Where PTE Academic actually matters for the USA is university admission, not immigration. PTE Academic is accepted by more than 1,500 US institutions, including Harvard, Yale and UC Berkeley, as an alternative to IELTS or TOEFL. Every university sets its own minimum, and there's a wide range: many state universities and less selective programmes accept scores in the high 50s to mid-60s, while competitive programmes and Ivy League-tier schools often expect 65 to 79 or higher. There's no national table to memorise here. The right move is to check the specific score requirement on each university's own admissions page before you plan your target, since a score that clears one school's bar can fall short of another's.
So if someone asks "what PTE score do I need for a US visa," the honest answer is that the question is really "what PTE score does my target university need," and the visa itself doesn't add its own number on top.
So which country has the "easiest" PTE requirement?
Purely on the numbers, New Zealand's 58 and the UK's B1 student route at 43 are the lowest formal floors, and the USA has no fixed floor at all since it depends entirely on the university.

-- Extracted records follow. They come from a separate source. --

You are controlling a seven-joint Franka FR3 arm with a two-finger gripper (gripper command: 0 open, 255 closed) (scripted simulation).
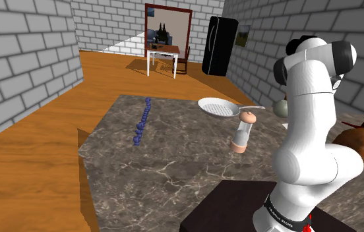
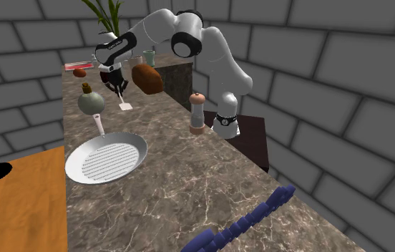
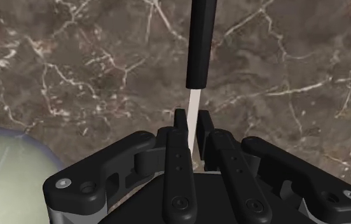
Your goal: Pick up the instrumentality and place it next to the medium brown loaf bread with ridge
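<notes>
Black-and-white utensil (image 3: 201,44) clasped between the narrow tool's (image 3: 191,119) fingertips, dark end beyond them, over marble counter (image 3: 72,63).

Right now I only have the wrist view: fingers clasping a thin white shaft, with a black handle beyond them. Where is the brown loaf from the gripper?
Observer: In the second exterior view the loaf sits just right of the gripper and its utensil.
Operator: And that pale round thing I see?
Observer: A greenish round bottle with a stopper, on that view's left of the gripper.
Operator: Anything else nearby?
Observer: A ridged pan, its handle pointing toward the bottle.
</notes>
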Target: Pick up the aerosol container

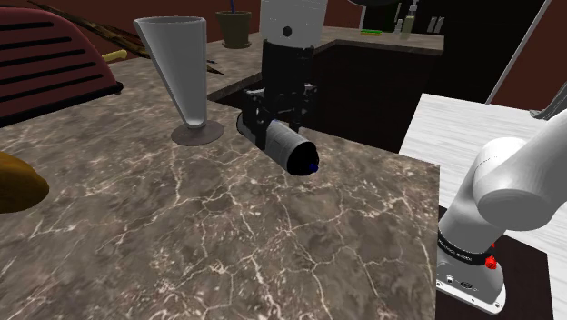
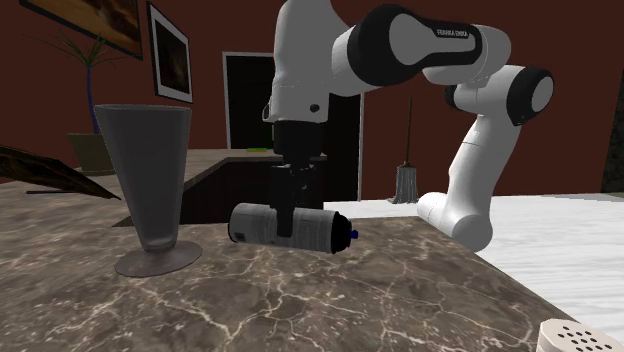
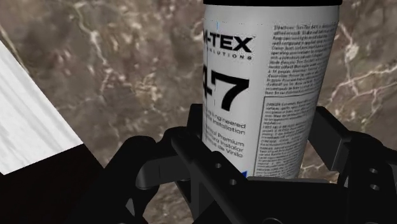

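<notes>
Nearest, at the shoulder view's lower right: the white arm [image 1: 509,191] with dark joints, rising from its base, which carries a red button.

Item, worktop [image 1: 182,236]: brown marbled stone with pale veins, spreading left and far from the arm.

Item, white planked surface [image 1: 482,136]: just right of the worktop, beyond the arm.

Item, rounded yellow-brown object [image 1: 18,186]: on the worktop at the shoulder view's left edge, cut off by the frame.

Item, aerosol can [image 1: 283,145]: the task's thing. It lies on its side over the middle of the worktop's far part, level in the second exterior view. The body is pale, with black print including a large "47" in the wrist view. The cap is dark with a small blue spot and points toward the shoulder view's near right. The black jaws come straight down from above and are clamped on the can's middle, one on each side of it. Whether the can touches the stone beneath cannot be told.

Item, tall grey conical glass [image 1: 182,73]: upright on a round foot, near the can on its left in the shoulder view, apart from it.

Item, dark red slatted object [image 1: 45,64]: far left on the worktop.

Item, plant pot [image 1: 234,27]: behind the glass.

Item, far counter [image 1: 363,41]: behind the arm, with small bottles [image 1: 413,20] on it.
</notes>
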### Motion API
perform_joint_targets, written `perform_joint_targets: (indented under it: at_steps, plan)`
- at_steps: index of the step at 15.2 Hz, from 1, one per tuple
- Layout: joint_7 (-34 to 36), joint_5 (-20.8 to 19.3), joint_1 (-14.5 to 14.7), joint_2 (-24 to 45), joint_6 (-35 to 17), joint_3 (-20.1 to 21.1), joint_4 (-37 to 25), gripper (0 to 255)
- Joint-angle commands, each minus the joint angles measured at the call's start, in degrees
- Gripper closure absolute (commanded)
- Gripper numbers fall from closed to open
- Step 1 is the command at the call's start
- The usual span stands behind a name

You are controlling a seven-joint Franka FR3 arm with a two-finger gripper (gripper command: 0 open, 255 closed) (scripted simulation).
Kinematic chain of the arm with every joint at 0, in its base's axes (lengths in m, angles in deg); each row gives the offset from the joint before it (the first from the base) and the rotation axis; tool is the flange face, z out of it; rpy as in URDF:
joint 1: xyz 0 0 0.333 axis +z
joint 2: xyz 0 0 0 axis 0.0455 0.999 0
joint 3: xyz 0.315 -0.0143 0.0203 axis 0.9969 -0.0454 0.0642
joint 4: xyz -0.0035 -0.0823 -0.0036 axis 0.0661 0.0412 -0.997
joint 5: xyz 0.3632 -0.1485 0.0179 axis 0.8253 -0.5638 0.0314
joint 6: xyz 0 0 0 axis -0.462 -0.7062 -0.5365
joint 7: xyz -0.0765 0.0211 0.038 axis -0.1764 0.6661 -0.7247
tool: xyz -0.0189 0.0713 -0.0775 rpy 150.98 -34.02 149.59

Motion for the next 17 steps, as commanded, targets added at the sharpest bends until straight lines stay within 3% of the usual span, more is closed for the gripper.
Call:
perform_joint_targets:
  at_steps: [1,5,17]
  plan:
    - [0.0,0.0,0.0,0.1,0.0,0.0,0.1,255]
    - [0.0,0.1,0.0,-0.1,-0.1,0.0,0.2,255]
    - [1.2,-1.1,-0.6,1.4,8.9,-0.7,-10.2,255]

Australia's Superior band at 79 and Canada's CLB 9, which needs roughly 88 in Writing, are the highest bars if you're chasing maximum immigration points.

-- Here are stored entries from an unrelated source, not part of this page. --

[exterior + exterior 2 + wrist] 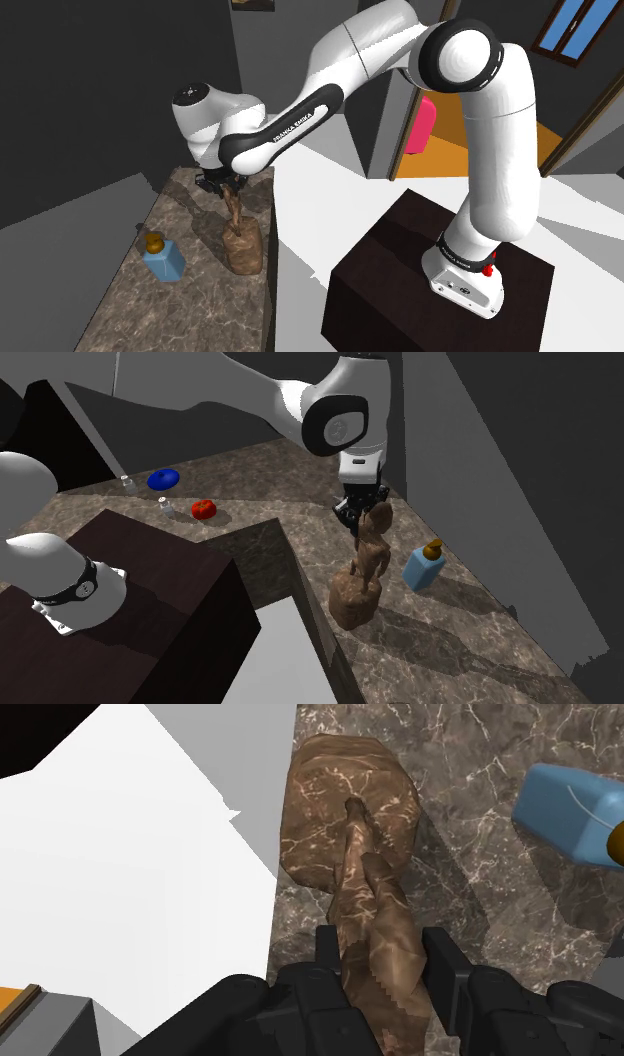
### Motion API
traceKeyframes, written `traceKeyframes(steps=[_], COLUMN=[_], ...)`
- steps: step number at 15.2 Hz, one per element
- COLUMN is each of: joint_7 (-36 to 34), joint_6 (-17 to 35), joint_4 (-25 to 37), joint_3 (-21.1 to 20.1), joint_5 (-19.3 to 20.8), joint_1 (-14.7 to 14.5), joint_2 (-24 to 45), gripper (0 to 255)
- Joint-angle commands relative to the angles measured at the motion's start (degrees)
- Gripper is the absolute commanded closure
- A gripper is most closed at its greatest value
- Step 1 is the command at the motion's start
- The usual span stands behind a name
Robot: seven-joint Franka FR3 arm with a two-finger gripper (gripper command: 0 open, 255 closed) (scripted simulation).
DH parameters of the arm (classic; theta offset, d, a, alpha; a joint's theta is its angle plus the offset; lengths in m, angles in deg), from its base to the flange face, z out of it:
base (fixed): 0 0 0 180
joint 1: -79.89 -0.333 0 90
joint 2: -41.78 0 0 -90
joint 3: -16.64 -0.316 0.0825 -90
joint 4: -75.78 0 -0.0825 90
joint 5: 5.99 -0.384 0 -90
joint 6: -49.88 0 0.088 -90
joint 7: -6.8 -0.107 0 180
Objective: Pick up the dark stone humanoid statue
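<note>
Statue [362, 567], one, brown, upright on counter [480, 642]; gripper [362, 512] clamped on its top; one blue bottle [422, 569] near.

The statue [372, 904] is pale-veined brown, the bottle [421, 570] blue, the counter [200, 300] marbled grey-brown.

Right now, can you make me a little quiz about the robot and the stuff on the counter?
1. True or false: the gripper has its two fingers on either side of the top of the brown statue.
2. Which thing stands closest to the statue? A) the blue bottle B) the red thing C) the blue disc
3. Fill in the gap: the statue's base sits on the marbled ______.

Key: 1 true, the fingers clasp the statue's upper part. 2 A, the bottle stands right beside the statue and the other two lie far along the top. 3 counter.
</note>
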Motion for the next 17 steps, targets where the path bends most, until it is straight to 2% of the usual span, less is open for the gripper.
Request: traceKeyframes(steps=[1, 17], joint_7=[0.3, 4.2], joint_6=[-0.5, -8.3], joint_4=[0.2, 4.8], joint_3=[-0.2, -2.4], joint_5=[-0.3, -4.5], joint_1=[0.1, 1.1], joint_2=[-0.3, -4.8], gripper=[255, 255])
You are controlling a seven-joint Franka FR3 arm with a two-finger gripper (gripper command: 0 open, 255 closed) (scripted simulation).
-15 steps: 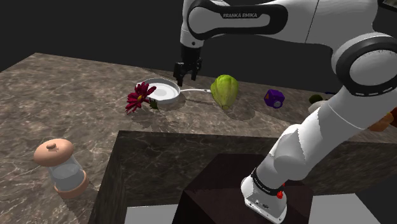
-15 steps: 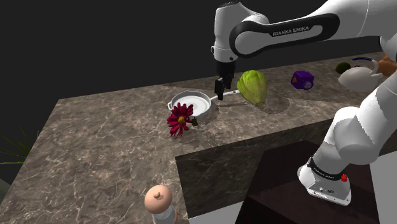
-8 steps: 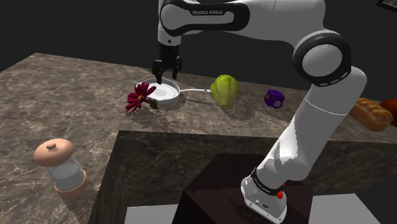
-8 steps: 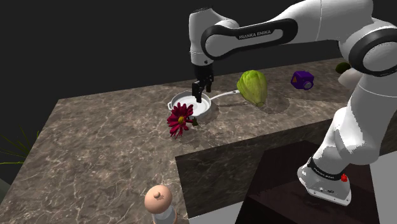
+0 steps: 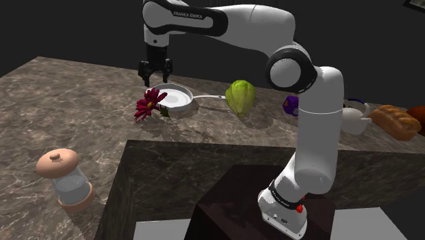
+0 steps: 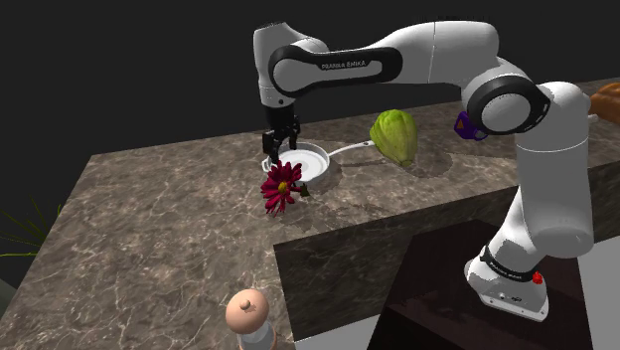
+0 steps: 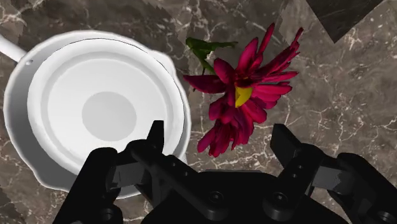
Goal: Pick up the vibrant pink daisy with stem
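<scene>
A deep pink daisy [image 5: 150, 103] [image 6: 282, 186] [image 7: 245, 95] with a yellow centre and a short green stem lies on the dark marble counter, right beside a white pan [image 5: 178, 99] [image 6: 308, 161] [image 7: 95, 108]. My black gripper [image 5: 155, 76] [image 6: 276, 155] [image 7: 219, 143] hangs above the flower and the pan's edge, open, its fingers apart with nothing between them. In the wrist view the flower sits just beyond the gap between the fingertips, and one finger overlaps the pan's rim.
A green cabbage [image 5: 240, 96] [image 6: 394, 135] stands past the pan's handle, a purple object [image 5: 293, 105] further along, then a white teapot [image 5: 354, 117] and a bread loaf [image 5: 395, 121]. A jar with a tan lid [image 5: 63, 178] [image 6: 248, 316] stands near the counter's front.
The arm has swung toward the shoulder view's left, carrying the gripper from over the pan's handle side to above the flower. The flower and the pan have not moved.
</scene>
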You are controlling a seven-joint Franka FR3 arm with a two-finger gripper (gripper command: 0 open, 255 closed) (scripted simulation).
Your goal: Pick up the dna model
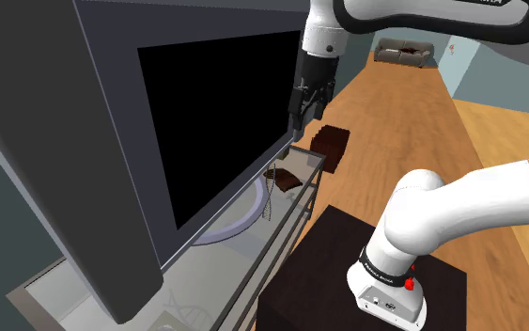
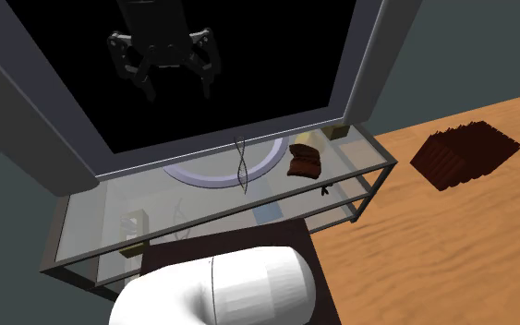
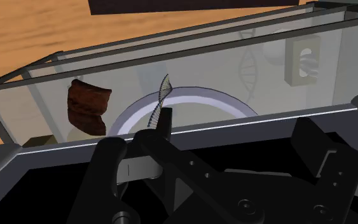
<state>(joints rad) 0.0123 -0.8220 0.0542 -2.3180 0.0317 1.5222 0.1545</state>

But "easiest score" and "easiest place to build a life" are different questions. A country with a low English threshold can still have a tough points system overall, a shrinking permanent residency pathway, or a shrinking annual student intake cap. If long-term settlement is your actual goal rather than just clearing the English requirement, it's worth reading how the PR pathways compare across these countries before picking a destination on score alone.
A practical roadmap
- Pick your destination and visa type first. The score you need depends entirely on this, so don't prepare for "PTE" in the abstract; prepare for a specific number.

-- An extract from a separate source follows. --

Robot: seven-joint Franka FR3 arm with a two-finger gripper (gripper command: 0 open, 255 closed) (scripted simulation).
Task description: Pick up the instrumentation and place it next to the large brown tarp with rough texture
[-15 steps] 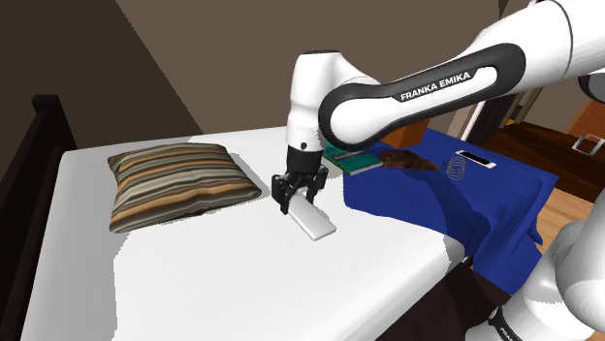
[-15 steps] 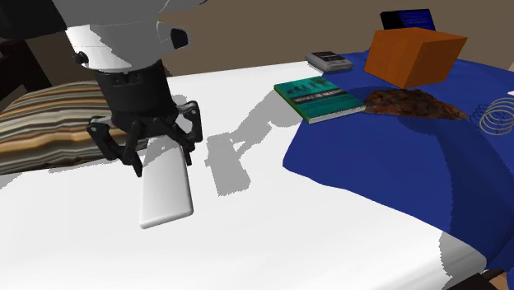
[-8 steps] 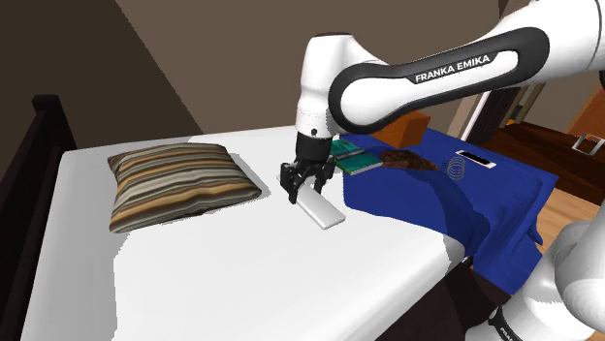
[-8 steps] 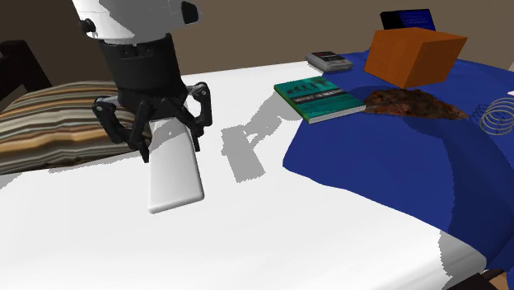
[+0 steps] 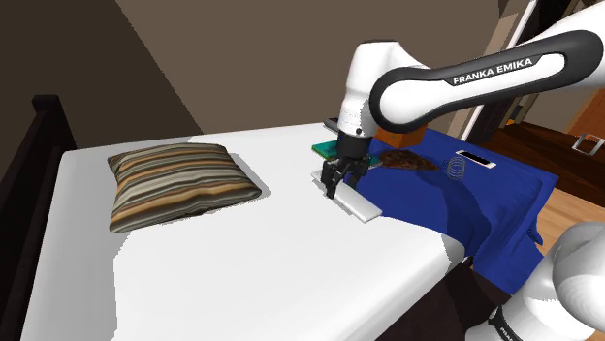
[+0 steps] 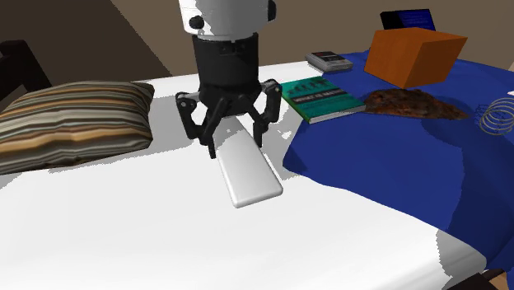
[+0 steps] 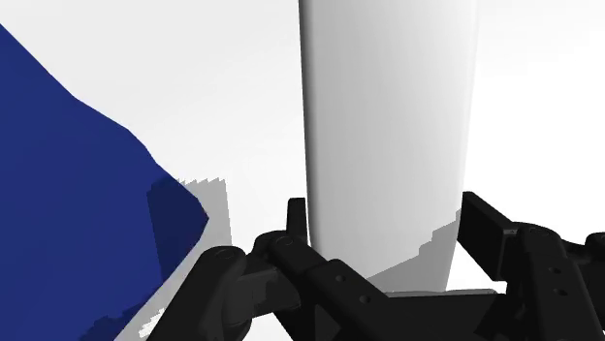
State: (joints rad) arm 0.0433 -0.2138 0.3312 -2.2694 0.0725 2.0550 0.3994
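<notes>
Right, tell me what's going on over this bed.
The white arm's black gripper holds a flat white slab, the instrumentation, by one end, clasped between its fingers above the white bed. The slab hangs beside the edge of the blue blanket. The rough brown tarp lies on that blanket by an orange box and a green book. The slab is not yet set down next to it.

The shoulder view is overlooking the bed [image 5: 242, 262] from afar, the second exterior view is sitting closer, the wrist view closest; all are sharing the bed's blue blanket [image 5: 485, 194] edge.
</notes>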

- Confirm the exact current requirement on the relevant official page (Home Affairs for Australia, IRCC for Canada, GOV.UK for the UK, Immigration New Zealand, or your target US university's admissions page), since thresholds shift.
- Take a full-length mock test to see where you actually stand before you commit to a test date.
- Prepare with a margin, not the minimum. Aim a few points above the required score so a slightly off day doesn't drop you below the line.
- Book the correct test version. PTE Academic UKVI for UK visa purposes, PTE Core for Canadian Express Entry, and regular PTE Academic everywhere else.
PTEAce covers all of this in one place: unlimited practice questions by task at /practice, full-length mock tests scored on the real 10-90 scale at /mock-tests, section-by-section technique in the /study-guide, and AI scoring across speaking and writing so you know your real number before test day. Plans start at /pricing.
A note on advice
PTEAce is a PTE preparation platform, not a registered migration agent or education consultant. We help you hit the English score; we don't assess visa applications or university admissions. For anything specific to your circumstances, confirm details with the relevant government department or a licensed adviser. Ready to start on the English side? Create a free account at /auth.
Frequently Asked Questions
Do I need PTE Academic or PTE Academic UKVI for the UK?
For a UK visa application, whether that's the Student visa or the Skilled Worker visa, you need PTE Academic UKVI, booked at a UKVI-approved test centre. Regular PTE Academic, the version many universities accept directly for admission, is not valid for the visa itself, even though the test format and scoring are identical.
Is PTE Core or PTE Academic accepted for Canada?
Only PTE Core is accepted by IRCC for Express Entry economic immigration. PTE Academic results are not valid for that route. If you're applying to a Canadian university rather than for immigration, check the specific programme, since some accept PTE Academic for admission even though Express Entry itself needs PTE Core.
What PTE score do I need for a US student visa?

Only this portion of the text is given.